● Problem to solve: Every line that appears in the listing is to be set down verbatim.

[Start of Attachment]

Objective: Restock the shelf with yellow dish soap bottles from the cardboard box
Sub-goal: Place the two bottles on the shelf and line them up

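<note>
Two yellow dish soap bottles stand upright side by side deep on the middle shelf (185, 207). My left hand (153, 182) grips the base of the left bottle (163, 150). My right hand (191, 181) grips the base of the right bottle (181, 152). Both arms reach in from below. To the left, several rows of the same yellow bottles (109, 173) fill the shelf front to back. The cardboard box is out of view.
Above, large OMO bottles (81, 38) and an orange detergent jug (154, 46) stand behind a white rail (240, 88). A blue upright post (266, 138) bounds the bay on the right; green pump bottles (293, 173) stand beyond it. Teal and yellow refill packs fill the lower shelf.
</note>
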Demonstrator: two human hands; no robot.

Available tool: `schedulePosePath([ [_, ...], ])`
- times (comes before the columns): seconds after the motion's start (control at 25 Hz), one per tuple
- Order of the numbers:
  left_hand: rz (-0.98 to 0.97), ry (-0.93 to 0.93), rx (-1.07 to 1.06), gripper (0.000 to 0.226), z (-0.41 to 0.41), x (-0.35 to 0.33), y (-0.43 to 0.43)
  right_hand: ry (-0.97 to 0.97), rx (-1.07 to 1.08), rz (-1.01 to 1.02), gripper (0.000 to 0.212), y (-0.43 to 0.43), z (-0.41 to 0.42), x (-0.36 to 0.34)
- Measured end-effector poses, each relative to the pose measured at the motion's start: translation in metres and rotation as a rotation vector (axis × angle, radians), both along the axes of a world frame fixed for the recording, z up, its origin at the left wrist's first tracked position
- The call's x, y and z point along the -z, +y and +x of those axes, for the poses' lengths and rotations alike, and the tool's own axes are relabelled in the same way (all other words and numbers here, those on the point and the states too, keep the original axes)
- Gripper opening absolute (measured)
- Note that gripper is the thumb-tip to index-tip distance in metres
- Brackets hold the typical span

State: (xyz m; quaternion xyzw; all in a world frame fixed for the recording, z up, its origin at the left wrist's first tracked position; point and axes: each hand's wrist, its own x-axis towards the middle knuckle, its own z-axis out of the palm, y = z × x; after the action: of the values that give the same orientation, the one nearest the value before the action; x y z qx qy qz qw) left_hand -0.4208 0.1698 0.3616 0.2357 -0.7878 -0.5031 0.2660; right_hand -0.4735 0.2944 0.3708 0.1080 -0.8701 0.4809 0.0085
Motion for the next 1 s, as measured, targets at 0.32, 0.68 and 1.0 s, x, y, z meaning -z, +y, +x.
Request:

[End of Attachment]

● Output for this task:
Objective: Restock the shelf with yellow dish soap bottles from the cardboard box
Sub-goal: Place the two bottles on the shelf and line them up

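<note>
Two yellow dish soap bottles stand upright side by side deep on the middle shelf (185, 207). My left hand (153, 182) grips the base of the left bottle (163, 150). My right hand (191, 181) grips the base of the right bottle (181, 152). Both arms reach in from below. To the left, several rows of the same yellow bottles (109, 173) fill the shelf front to back. The cardboard box is out of view.
Above, large OMO bottles (81, 38) and an orange detergent jug (154, 46) stand behind a white rail (240, 88). A blue upright post (266, 138) bounds the bay on the right; green pump bottles (293, 173) stand beyond it. Teal and yellow refill packs fill the lower shelf.
</note>
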Demonstrator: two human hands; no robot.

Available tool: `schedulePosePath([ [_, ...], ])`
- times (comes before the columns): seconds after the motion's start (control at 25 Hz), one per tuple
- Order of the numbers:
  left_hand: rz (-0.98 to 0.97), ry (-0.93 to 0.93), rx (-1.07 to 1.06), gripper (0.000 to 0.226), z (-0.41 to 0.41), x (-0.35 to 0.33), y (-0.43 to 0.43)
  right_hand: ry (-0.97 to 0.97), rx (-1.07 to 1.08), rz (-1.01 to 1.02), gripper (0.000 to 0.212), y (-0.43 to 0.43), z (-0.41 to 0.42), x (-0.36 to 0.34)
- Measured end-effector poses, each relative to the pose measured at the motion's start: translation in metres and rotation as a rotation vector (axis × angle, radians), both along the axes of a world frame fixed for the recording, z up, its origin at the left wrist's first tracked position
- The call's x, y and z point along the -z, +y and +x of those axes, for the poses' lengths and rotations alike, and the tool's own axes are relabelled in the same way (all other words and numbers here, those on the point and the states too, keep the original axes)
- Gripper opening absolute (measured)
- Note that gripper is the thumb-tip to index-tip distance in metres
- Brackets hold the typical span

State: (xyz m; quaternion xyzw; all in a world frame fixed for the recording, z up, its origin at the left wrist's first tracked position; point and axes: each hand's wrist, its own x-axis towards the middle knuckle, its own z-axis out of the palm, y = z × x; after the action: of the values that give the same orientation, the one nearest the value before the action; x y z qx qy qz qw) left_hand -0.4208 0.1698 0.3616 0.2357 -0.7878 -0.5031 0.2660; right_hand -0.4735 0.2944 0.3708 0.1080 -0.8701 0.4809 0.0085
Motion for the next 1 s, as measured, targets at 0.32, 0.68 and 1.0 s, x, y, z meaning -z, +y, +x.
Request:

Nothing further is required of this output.